Getting at least D points for each of them gives you back the mask.
But decoding with less than D pieces gives you a random value.
The tricky part is to generate the random polynomials correctly.
Do it right and attackers won’t learn anything about your secret until they hold at least D pieces of the puzzle. But do it wrong and just a couple of pieces can give enough information to make brute-force attacks on the secret trivial.
My implementation does it right. But to show you how, and prove you why, we need two more tools: modular arythmetics and uniform probability distributions.
Arythmetics is the part of Maths about adding, substracting, multiplying and dividing numbers together.
If we put all numbers on a rod, adding and substracting means going right or left.
Adding 3 is moving 3 ticks to the right. Substracting 3 moving 3 ticks to the left.
TODO image with the line of real numbers, some points and example of moving them by additions/substractions
Multiplying and dividing is inflating or deflating the rod.
Multiplying by 3 is inflating the rod until every tick fills the space previously held by 3 ticks. Dividing by 3 deflating the rod until it takes 3 ticks to fill the space previously held by one tick.
TODO image with the line of real numbers, some points and example of scaling them by multiplications/divisions
👉 Modular arythmetics is regular arythmetics with teleportation portals on top.
First, you put a teleportation portal on 0. Then you pick the modulus number, say 4, and put a teleportation portal on it.
Now everything that goes into one of the portals continues its way, but getting out from the other portal.
If you were to stand on that number rod, you would see something like this:
image from the portal game
Which translates to this when looked at from the side:
infinite rod with repeating portals, tick numbers that reset every time
For additions, substractions and multiplications you can keep on doing it just like regular arythmetics:
TODO image with 2+3%4
It’s just that to read the result, you start counting the number of ticks since the last portal.
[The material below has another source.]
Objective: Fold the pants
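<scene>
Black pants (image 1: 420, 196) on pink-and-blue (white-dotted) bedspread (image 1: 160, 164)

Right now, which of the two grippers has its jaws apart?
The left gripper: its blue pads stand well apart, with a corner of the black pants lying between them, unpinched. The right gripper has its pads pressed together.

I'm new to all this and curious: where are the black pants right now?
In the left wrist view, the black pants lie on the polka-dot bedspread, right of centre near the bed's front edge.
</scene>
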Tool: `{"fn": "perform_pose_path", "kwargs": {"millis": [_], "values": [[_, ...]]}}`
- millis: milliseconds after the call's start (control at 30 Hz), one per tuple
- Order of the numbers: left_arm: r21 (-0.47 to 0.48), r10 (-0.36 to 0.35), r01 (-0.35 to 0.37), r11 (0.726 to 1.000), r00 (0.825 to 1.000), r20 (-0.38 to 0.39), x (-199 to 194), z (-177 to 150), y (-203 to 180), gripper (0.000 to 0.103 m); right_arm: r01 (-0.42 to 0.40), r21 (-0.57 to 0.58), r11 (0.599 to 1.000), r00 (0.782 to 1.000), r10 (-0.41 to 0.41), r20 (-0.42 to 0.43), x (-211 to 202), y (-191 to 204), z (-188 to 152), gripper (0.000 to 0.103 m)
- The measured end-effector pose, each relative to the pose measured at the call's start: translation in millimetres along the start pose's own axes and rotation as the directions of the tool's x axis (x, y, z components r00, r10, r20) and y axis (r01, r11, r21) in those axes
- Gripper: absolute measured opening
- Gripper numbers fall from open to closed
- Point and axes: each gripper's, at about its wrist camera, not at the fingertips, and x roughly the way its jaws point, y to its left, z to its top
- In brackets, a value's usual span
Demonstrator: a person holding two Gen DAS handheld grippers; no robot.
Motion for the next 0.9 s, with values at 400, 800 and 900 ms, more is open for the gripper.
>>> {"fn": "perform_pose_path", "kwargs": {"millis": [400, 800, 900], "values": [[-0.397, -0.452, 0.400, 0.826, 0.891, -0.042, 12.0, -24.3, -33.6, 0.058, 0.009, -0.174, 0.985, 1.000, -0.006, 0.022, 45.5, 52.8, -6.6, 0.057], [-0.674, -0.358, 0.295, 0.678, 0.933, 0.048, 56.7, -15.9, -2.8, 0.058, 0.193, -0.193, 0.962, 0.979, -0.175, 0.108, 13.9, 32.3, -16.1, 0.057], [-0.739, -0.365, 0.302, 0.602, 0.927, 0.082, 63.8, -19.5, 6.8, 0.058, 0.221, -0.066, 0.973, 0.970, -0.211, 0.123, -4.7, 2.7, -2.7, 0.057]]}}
A more analytical way to do modular arythmetics is to ignore the modulus to start with and do your computations as usual. Once you get your result, you check if it’s bigger than your modulus. If yes, you substract the modulus over and over until your result is smaller than it. If your result is negative, you do the opposite and add your modulus over and over until the result gets positive.
For example 3 \times 3 = 9, which is bigger than 4. So 3 \times 3 modulus 4 = 9 modulus 4 = 5 modulus 4 = 1
TODO two pictures of the numer rod, one without portals on which we do 3x3, and a second one were we add the portals and read the result
Dividing is a bit trickier.
In regular arythmetics, for any number X you can find one number Y such that Y \times X = 1. This number is called the inverse. Dividing by X is the same as multiplying by its inverse.
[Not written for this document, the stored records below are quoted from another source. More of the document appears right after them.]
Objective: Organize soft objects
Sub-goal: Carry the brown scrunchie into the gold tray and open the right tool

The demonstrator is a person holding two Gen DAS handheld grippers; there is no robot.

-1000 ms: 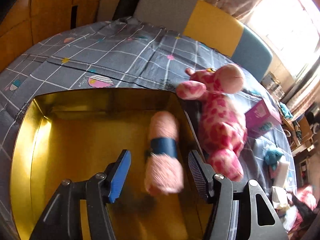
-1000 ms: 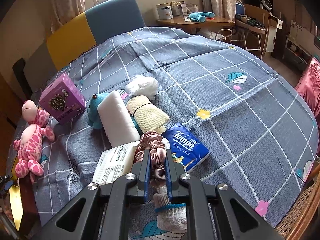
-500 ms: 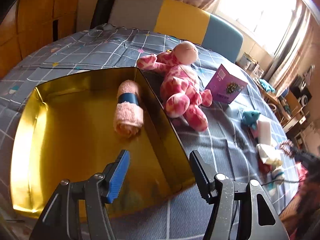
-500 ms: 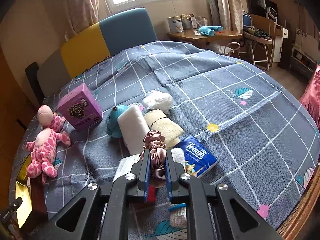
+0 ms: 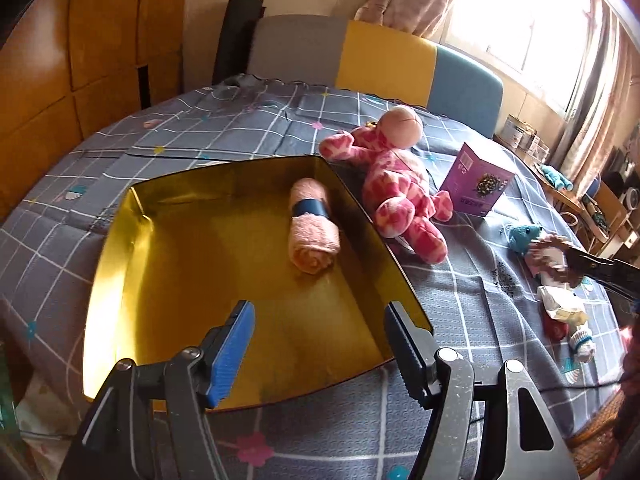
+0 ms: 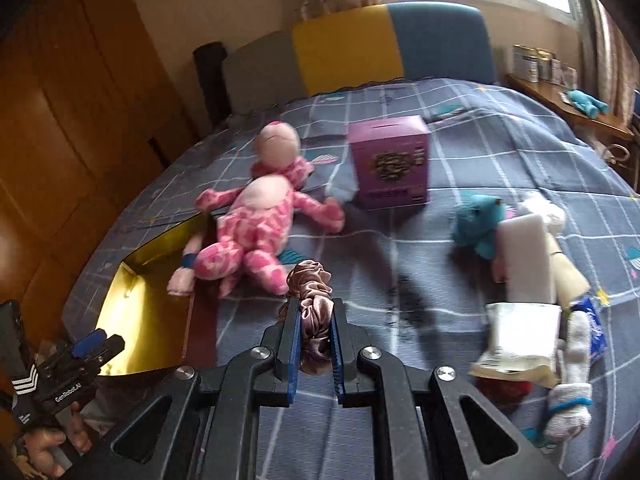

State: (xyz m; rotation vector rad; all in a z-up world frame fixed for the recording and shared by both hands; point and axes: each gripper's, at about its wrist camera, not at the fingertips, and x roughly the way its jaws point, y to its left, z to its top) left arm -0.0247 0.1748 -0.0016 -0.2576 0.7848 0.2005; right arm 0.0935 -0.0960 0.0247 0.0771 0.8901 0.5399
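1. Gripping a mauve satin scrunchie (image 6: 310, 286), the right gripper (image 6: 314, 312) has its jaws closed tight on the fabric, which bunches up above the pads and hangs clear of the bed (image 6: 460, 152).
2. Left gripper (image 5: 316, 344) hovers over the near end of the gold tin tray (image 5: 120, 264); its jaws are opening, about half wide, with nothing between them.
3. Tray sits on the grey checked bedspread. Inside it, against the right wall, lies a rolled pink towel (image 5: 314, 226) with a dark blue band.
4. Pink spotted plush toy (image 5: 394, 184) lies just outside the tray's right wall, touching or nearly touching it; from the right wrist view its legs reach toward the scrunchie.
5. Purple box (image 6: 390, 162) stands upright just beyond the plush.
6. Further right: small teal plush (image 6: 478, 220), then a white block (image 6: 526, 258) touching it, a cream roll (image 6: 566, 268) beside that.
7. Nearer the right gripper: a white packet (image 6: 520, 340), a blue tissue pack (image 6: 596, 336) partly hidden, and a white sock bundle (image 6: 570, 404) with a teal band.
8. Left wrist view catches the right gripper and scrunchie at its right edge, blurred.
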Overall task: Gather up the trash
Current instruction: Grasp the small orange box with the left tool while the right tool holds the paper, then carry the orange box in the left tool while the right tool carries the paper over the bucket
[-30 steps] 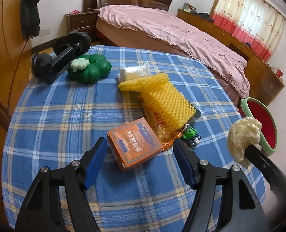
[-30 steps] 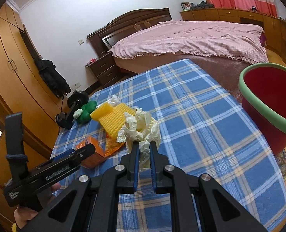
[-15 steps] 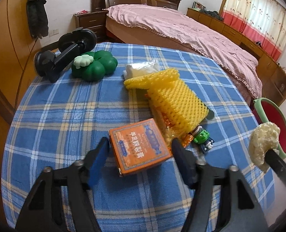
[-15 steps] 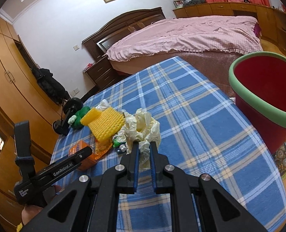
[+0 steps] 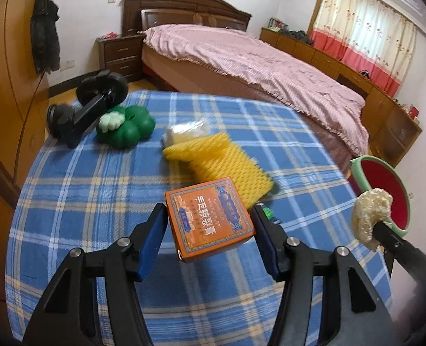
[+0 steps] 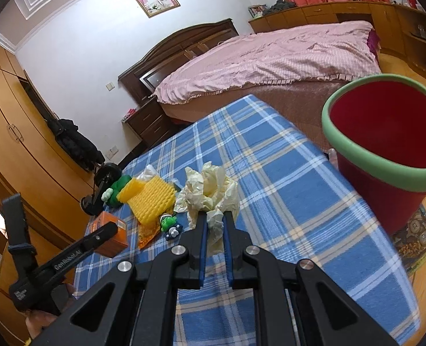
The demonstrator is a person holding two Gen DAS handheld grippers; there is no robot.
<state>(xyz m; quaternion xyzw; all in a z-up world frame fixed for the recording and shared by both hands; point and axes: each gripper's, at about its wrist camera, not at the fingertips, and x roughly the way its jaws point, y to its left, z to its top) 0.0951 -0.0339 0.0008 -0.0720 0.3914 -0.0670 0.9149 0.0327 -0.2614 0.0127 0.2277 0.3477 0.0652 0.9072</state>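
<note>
The right tongs (image 6: 215, 229) pinch a crumpled cream paper wad (image 6: 210, 191), held beside the red, green-rimmed plastic bin (image 6: 385, 144), likely for dropping in. The left tongs (image 5: 208, 233) straddle a flat orange cardboard box (image 5: 208, 220) on the blue plaid table (image 5: 97, 187), spread wide, seemingly ready to close.

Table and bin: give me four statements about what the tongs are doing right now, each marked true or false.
1. The right tongs are shut on the crumpled paper. True.
2. The left tongs are empty and far from the orange box. False: their fingers sit on either side of the box.
3. The red bin stands on the table. False: it stands on the floor beside it.
4. The yellow foam net lies on the table. True.
</note>
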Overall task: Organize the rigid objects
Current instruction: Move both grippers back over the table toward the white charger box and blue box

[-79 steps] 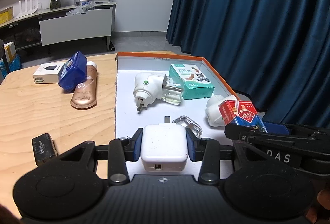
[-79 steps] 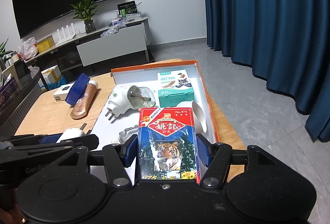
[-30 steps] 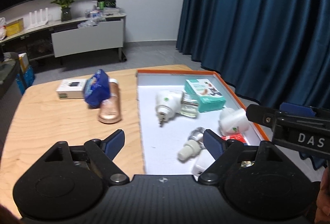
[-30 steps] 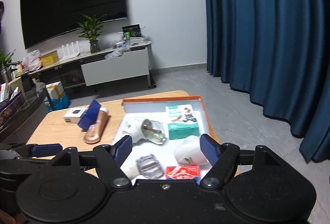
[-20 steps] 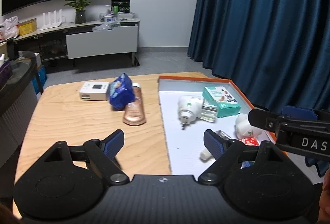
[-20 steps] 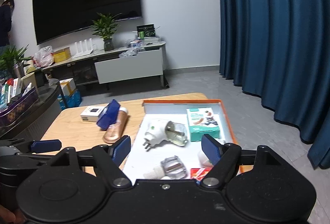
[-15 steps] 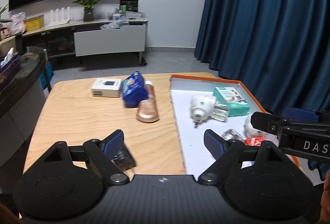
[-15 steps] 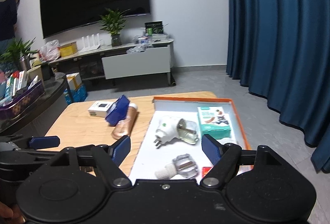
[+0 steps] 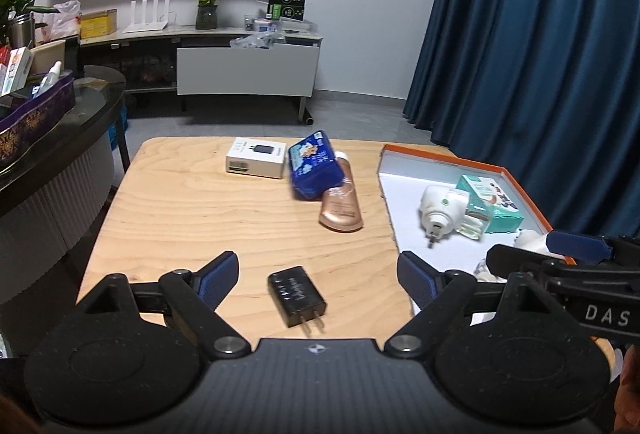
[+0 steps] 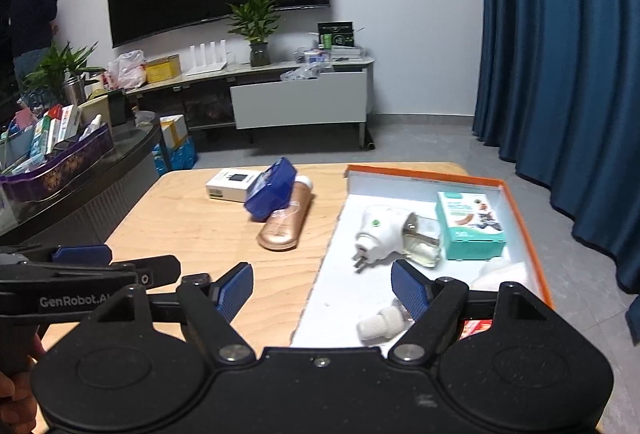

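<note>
My left gripper (image 9: 318, 270) hangs over the wooden table (image 9: 192, 218), its jaws opening. A black plug charger (image 9: 298, 296) lies on the wood between them, untouched. Farther back lie a white box (image 9: 256, 156), a blue pack (image 9: 314, 166) and a bronze tube (image 9: 342, 206). My right gripper (image 10: 322, 280) is open and empty at the left edge of the orange-rimmed tray (image 10: 524, 234). The tray holds a white plug-in vaporiser (image 10: 380, 230), a teal box (image 10: 468, 226), a small white-capped bottle (image 10: 382, 322) and a red card box (image 10: 474, 328), partly hidden by a finger.
A dark glass side table (image 9: 60, 138) with a purple basket stands off the table's left edge. Blue curtains (image 10: 560, 74) hang to the right of the tray. A TV cabinet (image 10: 300, 102) stands across the floor, and a person (image 10: 34, 14) is at the far left.
Both grippers let go of the white charger and the red card box in the tray, drew back and swung left. The black charger has come into view between the left jaws.
</note>
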A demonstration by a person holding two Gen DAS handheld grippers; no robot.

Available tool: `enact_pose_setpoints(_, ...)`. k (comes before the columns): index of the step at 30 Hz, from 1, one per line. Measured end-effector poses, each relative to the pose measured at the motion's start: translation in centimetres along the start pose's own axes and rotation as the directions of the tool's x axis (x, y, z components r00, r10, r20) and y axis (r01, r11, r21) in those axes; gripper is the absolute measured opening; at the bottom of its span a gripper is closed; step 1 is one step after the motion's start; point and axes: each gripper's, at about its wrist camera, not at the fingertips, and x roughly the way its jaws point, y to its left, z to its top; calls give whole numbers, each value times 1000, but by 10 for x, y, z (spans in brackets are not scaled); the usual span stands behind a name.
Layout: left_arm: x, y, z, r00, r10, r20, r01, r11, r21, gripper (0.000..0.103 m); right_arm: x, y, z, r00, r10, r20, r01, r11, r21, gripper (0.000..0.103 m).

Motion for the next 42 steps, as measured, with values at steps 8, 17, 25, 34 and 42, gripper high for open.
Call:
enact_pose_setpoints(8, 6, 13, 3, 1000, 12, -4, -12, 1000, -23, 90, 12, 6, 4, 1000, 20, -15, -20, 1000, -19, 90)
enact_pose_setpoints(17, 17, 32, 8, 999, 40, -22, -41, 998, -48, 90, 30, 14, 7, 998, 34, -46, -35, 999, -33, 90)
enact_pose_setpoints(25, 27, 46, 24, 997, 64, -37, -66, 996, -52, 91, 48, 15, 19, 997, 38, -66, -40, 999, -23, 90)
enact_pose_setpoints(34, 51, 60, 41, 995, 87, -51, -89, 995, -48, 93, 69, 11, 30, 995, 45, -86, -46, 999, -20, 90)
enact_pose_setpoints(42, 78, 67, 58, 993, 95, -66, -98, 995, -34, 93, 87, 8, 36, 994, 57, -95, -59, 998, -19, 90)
But in modular arythmetics, there can be several different numbers that qualify as the inverse.
If we look for inverses of 3 modulus 4, the following numbers work.
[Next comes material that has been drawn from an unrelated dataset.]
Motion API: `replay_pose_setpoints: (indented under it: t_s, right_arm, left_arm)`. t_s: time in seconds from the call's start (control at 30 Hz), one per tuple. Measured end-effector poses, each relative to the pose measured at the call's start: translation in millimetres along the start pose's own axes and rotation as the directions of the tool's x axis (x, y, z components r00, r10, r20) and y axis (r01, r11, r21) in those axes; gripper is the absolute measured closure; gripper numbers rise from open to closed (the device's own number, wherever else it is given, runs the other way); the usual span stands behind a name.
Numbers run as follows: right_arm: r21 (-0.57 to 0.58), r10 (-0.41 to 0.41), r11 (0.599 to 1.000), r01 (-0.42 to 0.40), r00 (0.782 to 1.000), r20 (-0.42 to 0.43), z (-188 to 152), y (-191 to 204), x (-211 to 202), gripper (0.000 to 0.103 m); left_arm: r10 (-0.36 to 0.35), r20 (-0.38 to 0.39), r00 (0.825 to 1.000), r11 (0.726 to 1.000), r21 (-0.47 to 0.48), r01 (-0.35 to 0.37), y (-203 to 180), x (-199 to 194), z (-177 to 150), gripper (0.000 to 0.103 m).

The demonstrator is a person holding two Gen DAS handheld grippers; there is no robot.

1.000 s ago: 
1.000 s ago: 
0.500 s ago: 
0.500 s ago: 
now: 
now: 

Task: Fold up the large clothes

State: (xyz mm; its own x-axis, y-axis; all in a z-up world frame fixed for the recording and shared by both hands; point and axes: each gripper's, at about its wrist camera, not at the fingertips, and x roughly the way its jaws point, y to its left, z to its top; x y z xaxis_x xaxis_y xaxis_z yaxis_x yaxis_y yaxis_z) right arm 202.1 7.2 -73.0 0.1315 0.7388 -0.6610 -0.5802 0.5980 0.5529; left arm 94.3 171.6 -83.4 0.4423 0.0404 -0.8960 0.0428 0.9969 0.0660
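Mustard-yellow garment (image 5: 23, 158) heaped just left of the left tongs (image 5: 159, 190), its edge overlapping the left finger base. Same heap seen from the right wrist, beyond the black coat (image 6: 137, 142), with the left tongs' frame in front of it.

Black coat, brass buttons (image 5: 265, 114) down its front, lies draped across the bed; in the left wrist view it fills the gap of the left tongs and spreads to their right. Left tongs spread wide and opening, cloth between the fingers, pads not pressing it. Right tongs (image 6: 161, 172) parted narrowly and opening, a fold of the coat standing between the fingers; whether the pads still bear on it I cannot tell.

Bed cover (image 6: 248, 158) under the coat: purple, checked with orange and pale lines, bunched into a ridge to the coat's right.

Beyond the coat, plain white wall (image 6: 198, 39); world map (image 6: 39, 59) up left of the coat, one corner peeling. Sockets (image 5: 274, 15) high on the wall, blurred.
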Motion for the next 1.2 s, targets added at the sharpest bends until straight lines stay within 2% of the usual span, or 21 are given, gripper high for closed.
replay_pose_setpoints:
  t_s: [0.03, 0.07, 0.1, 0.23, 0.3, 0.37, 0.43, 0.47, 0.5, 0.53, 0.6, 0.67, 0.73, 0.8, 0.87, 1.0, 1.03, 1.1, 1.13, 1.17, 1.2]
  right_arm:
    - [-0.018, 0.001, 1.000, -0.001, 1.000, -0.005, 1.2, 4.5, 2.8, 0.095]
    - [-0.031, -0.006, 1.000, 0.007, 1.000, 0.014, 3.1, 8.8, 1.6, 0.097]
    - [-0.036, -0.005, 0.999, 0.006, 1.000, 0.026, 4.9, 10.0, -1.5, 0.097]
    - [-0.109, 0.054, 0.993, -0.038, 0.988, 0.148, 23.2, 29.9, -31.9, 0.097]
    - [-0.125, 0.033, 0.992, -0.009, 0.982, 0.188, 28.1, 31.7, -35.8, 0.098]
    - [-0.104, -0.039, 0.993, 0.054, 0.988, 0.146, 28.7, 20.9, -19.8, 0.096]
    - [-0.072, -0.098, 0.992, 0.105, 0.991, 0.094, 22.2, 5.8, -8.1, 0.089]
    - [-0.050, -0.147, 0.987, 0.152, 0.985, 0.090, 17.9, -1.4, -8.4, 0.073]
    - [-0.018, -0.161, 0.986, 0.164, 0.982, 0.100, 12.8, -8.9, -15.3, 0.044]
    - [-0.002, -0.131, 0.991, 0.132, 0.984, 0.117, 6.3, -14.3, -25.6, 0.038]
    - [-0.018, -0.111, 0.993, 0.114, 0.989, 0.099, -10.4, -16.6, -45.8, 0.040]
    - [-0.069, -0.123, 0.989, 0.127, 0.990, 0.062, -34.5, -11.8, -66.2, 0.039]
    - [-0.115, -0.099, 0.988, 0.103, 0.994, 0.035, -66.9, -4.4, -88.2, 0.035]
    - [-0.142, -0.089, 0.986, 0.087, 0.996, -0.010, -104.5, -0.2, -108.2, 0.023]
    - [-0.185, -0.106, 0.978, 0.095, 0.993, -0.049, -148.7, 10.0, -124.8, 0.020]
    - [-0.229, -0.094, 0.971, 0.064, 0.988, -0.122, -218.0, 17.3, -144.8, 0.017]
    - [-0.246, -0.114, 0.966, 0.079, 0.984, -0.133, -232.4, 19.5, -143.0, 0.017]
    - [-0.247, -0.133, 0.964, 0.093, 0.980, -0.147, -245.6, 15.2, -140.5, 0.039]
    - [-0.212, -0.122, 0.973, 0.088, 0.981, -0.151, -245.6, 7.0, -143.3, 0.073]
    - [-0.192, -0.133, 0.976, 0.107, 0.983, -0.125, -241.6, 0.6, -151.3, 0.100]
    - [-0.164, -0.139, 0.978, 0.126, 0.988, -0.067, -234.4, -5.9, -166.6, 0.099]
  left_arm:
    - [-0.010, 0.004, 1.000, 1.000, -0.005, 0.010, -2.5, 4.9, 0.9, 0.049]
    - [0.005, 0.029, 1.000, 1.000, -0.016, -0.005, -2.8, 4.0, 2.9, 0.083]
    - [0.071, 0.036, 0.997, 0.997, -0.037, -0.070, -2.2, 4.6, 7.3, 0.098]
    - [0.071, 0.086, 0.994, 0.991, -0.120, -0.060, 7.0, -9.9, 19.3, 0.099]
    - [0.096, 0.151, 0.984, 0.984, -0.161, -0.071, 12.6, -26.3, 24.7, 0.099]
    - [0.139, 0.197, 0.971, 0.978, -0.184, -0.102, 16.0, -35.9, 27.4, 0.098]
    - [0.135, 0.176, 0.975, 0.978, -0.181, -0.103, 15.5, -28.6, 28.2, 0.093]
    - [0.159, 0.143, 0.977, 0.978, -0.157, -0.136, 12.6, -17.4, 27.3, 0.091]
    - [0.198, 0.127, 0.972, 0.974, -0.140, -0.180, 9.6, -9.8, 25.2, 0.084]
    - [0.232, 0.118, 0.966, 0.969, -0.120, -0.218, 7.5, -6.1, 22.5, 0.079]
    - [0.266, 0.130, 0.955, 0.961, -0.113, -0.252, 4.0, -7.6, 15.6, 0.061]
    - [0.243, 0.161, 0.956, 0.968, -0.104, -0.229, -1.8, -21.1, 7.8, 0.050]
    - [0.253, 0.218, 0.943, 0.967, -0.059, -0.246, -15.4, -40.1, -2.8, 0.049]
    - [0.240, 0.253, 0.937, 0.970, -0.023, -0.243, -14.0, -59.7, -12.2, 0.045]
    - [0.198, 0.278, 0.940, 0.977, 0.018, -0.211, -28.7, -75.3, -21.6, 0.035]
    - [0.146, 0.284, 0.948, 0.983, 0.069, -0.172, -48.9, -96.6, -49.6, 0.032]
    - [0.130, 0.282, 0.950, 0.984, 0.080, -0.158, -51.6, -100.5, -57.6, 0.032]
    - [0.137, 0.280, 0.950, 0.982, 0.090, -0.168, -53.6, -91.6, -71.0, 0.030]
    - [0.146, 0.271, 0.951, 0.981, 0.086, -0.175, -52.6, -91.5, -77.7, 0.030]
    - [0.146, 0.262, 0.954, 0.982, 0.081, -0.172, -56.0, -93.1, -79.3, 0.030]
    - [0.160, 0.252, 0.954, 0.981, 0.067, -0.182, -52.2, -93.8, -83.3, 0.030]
\frac{1}{3}: the regular arythmetic inverse.
3: 3 is it’s own inverse because 3 \times 3 modulus 4 = 1 as seen above.
So say you want to divide 2 by 3. You will get different results depending on which number you pick as the inverse of 3. This is not very practical, we need a way to decide which one is the real inverse of 3 modulus 4.
The inverse of an integer in modular arythmetics is, when it exists, the integer that gives 1 when multiplied by your number. If it exists, the good news is it’s unique. But the bad news is it doesn’t always exist.
So the inverse of 3 modulus 4 is 3. But 2 does not have an inverse modulus 4: you cannot divide by 2 modulus 4.
A last thing about modular division:
There are some integers that stand out in arythmetics because they only have two integer divisors, one and themselves. Those numbers are called prime numbers.
👉 If your modulus is a prime number, then every integer except 0 has a modular inverse. This will be very useful for Secret Splitter.